Makassar, 9 Agustus 2025 – Pelantikan dan pengukuhan Badan Pengurus Pusat Kerukunan Keluarga Sanrobone (KKS) periode 2025–2029 berlangsung khidmat di Hotel Grand Imawan, Makassar. Acara ini dihadiri oleh berbagai tokoh masyarakat dan pejabat daerah, termasuk Dewan Pembina yang terdiri dari Gubernur Sulawesi Selatan, Kapolda Sulselbar, Pangdam Hasanuddin, Wali Kota Makassar, Bupati Takalar, Kapolrestabes Makassar, Camat Syarifudin, serta tokoh masyarakat lainnya.
Dalam sambutannya, salah satu tokoh KKS menyampaikan sejarah panjang Sanrobone yang erat kaitannya dengan Kerajaan Gowa. Dijelaskan bahwa raja pertama Sanrobone adalah Raja Gowa ke-5 bergelar Tahapan di Sambilloto atau Tahapan di Tuban, yang diminta memimpin wilayah Tuban. Wilayah Sanrobone sendiri berawal dari daerah Jeneponto, dengan batas-batas alam seperti sungai yang memisahkan daerah, hingga berkembang menjadi pusat lahirnya bangsawan di berbagai daerah.

Kerajaan-kerajaan kecil di wilayah tersebut dahulu dipersatukan oleh para raja keturunan Gowa, termasuk raja kedua Sanrobone yang dikenal kaya, bijak, dan taat beribadah. Ikatan kekerabatan yang kuat, termasuk melalui pernikahan antarkerajaan, membentuk jaringan persaudaraan yang luas di tanah Makassar dan sekitarnya.

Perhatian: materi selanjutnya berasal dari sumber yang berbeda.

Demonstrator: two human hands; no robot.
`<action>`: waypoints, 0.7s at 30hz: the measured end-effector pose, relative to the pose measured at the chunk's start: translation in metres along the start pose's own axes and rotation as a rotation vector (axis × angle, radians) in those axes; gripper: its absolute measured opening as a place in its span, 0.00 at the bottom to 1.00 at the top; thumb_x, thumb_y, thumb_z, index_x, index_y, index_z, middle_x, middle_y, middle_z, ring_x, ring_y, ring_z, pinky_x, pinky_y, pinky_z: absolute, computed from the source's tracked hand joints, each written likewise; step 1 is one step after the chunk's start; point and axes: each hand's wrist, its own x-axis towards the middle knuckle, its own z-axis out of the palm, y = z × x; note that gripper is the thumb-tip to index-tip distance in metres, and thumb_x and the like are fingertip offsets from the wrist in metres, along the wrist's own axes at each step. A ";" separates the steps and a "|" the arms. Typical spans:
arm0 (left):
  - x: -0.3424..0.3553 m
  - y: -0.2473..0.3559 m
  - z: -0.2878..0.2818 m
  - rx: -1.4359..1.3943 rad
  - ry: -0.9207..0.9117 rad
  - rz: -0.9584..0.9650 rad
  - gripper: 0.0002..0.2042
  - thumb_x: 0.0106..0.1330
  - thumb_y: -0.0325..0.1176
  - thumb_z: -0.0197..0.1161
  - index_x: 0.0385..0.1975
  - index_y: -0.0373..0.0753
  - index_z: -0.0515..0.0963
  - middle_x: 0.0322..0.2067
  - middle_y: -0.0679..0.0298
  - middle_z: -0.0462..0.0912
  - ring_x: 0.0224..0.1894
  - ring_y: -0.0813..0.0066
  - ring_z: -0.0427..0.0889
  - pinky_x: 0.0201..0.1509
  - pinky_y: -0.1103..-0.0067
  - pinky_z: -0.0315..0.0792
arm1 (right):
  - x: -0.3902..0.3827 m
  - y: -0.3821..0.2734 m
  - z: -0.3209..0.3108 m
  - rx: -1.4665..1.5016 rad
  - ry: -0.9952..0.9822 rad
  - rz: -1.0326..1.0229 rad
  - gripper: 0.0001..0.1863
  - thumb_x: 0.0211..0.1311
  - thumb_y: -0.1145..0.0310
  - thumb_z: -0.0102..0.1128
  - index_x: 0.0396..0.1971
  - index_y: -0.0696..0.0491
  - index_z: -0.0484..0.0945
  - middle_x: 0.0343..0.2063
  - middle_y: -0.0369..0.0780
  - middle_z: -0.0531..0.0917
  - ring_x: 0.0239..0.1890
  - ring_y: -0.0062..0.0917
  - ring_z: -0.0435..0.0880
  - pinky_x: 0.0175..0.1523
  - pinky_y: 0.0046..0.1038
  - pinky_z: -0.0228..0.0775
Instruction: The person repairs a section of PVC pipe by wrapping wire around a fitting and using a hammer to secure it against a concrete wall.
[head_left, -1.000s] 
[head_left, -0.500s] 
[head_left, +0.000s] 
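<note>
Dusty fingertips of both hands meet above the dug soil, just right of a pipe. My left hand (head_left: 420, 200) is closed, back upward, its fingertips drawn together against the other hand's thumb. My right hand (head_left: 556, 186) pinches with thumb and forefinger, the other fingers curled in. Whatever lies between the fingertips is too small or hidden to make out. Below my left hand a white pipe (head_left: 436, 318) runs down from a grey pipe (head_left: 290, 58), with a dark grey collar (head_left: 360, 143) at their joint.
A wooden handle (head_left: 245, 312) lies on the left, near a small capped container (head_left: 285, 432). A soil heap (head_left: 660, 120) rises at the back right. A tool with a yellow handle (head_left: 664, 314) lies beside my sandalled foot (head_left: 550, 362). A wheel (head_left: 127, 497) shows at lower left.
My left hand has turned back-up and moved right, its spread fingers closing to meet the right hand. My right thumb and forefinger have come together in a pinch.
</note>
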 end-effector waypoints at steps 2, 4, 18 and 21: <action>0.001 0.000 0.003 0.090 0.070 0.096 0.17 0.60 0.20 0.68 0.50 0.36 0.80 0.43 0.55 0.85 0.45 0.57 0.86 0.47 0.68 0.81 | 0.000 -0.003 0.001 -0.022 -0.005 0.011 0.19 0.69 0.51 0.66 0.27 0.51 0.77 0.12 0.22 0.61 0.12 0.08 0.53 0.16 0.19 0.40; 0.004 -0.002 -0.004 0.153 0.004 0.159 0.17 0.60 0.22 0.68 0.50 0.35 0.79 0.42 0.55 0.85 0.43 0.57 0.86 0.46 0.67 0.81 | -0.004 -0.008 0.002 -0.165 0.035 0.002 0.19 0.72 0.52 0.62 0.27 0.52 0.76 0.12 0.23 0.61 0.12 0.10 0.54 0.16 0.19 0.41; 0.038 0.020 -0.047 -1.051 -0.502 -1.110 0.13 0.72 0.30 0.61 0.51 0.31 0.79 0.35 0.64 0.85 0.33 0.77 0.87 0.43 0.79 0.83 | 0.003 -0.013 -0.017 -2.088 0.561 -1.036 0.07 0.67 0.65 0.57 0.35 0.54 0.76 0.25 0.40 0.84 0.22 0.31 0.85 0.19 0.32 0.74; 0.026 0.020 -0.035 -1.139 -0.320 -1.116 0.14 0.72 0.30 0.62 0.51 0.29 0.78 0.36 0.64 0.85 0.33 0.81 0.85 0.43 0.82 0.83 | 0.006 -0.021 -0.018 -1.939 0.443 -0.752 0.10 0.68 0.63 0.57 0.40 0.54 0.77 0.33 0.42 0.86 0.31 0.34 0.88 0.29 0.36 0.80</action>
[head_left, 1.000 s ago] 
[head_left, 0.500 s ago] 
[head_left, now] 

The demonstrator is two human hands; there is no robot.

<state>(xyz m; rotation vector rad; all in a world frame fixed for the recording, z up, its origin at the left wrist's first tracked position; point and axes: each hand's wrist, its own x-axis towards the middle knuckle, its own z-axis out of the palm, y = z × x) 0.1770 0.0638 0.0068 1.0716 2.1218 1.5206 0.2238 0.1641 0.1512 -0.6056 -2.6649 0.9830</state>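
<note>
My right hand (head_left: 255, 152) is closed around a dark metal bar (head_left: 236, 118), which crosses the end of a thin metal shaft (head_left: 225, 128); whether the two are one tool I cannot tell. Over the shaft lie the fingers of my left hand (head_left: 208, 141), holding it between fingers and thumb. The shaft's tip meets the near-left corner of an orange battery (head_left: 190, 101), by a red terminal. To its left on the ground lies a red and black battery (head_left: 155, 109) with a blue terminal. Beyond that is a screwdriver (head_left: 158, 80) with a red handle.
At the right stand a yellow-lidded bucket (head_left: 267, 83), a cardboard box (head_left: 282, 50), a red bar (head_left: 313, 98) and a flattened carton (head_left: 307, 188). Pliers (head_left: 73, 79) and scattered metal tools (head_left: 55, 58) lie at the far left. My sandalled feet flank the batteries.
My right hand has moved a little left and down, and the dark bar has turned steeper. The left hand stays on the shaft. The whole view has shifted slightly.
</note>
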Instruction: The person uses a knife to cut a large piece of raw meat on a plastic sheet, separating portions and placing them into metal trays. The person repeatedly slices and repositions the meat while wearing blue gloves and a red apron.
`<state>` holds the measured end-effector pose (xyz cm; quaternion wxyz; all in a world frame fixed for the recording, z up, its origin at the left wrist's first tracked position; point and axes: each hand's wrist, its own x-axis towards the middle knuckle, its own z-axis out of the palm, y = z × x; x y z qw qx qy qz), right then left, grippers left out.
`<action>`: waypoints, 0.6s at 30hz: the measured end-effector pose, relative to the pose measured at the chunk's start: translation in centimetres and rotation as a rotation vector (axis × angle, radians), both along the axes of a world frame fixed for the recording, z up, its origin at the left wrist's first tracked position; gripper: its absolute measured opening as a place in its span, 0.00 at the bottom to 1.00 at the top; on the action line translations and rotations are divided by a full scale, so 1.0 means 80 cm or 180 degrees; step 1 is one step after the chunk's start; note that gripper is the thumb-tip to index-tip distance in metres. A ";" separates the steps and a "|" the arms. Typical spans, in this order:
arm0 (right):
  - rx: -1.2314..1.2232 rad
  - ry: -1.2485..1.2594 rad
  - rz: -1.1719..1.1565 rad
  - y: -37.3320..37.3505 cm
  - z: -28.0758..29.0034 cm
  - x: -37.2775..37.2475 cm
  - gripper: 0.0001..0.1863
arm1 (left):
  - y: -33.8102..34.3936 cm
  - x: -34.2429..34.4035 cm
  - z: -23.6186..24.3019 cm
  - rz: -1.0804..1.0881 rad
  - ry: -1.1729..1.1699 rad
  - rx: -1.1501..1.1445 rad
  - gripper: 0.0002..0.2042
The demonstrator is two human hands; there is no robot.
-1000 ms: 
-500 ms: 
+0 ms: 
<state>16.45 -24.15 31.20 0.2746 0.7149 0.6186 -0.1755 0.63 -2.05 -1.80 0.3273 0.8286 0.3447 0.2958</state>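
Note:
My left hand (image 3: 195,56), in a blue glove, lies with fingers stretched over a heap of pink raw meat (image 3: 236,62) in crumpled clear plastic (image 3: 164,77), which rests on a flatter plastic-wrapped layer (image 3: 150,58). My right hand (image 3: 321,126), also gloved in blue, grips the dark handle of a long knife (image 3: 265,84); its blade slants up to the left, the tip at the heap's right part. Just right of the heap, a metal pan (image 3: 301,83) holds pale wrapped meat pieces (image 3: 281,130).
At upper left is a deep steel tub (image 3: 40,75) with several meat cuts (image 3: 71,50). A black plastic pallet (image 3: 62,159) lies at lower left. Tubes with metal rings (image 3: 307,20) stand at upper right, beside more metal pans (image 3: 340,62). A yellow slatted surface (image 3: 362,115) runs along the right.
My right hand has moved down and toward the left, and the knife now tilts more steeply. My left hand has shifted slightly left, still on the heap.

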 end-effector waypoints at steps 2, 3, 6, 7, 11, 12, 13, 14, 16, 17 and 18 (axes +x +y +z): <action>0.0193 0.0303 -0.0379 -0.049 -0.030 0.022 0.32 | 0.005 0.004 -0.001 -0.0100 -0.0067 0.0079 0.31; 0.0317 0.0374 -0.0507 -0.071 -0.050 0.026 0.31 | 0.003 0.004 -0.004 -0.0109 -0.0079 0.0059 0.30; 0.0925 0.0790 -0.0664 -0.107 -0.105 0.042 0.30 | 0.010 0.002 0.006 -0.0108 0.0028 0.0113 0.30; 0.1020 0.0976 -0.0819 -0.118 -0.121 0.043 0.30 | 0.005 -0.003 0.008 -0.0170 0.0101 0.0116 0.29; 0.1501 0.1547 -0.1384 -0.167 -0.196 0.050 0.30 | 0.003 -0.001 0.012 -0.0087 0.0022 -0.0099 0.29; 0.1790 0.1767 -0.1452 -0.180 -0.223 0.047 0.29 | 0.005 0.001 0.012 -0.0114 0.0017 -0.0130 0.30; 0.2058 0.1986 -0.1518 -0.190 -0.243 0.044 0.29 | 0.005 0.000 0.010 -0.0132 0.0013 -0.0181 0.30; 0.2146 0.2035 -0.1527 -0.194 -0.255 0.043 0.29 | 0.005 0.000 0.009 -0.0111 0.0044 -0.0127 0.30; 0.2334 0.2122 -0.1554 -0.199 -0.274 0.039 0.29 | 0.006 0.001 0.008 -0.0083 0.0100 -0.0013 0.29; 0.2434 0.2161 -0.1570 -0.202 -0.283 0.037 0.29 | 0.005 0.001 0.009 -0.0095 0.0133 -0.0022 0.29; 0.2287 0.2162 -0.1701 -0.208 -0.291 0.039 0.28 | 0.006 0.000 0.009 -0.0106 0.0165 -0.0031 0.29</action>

Tokoh tersebut menegaskan pentingnya mengingat sejarah agar tetap menghargai akar dan jati diri. Ia juga mengajak seluruh keturunan Sanrobone di mana pun berada untuk bersatu, memelihara kerukunan, dan berkontribusi membangun kampung halaman.
“Mari kita bersama-sama dalam kebenaran, untuk membesarkan tanah kelahiran kita,” ujarnya.
Prosesi pelantikan dipimpin Ketua Umum Haji Imam, didampingi Haji Maku Sisig, deng nutung untuk masa bakti 2025–2029. Sebelum dilantik, seluruh pengurus mengucapkan sumpah jabatan, berjanji setia kepada Negara Kesatuan Republik Indonesia, patuh pada peraturan organisasi, serta bekerja dengan tulus, penuh kebersamaan, dan semangat persaudaraan demi kemajuan KKS.
Dalam pernyataan pelantikannya, Haji Imam menyampaikan harapan agar seluruh pengurus yang dilantik senantiasa diberi kekuatan dan kemampuan dalam menjalankan tugas serta pengabdian kepada bangsa, negara, dan organisasi.